Instructions for the task ▸
Collect all lines containing the word "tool" from the data.

Data section ▸

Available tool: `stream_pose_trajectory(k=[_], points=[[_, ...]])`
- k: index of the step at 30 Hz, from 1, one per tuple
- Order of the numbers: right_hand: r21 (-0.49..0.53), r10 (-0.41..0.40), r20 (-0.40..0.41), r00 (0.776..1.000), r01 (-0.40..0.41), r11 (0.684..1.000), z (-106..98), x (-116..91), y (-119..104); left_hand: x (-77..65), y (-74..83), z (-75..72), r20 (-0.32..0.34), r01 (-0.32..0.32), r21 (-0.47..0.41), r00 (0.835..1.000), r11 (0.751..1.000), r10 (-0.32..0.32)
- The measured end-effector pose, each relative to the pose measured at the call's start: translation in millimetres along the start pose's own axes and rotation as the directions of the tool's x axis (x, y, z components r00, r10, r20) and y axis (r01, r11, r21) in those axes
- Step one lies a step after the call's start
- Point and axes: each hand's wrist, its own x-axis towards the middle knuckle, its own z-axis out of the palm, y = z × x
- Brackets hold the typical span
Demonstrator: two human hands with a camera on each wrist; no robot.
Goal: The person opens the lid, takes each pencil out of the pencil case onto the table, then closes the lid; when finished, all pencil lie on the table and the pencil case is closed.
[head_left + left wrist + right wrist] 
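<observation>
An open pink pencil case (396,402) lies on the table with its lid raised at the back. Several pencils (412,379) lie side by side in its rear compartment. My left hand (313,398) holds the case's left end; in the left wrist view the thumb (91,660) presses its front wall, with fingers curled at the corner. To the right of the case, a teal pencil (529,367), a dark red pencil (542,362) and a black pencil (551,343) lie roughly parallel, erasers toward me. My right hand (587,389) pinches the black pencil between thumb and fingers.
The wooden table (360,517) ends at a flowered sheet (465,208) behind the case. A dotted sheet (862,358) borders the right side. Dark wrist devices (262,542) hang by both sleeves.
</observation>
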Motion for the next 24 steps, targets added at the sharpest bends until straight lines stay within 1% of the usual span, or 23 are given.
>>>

Problem solution ▸
Available tool: `stream_pose_trajectory(k=[_], points=[[_, ...]])`
- The measured end-effector pose, each relative to the pose measured at the call's start: translation in millimetres along the start pose's own axes and rotation as the directions of the tool's x axis (x, y, z components r00, r10, r20) and y axis (r01, r11, r21) in those axes

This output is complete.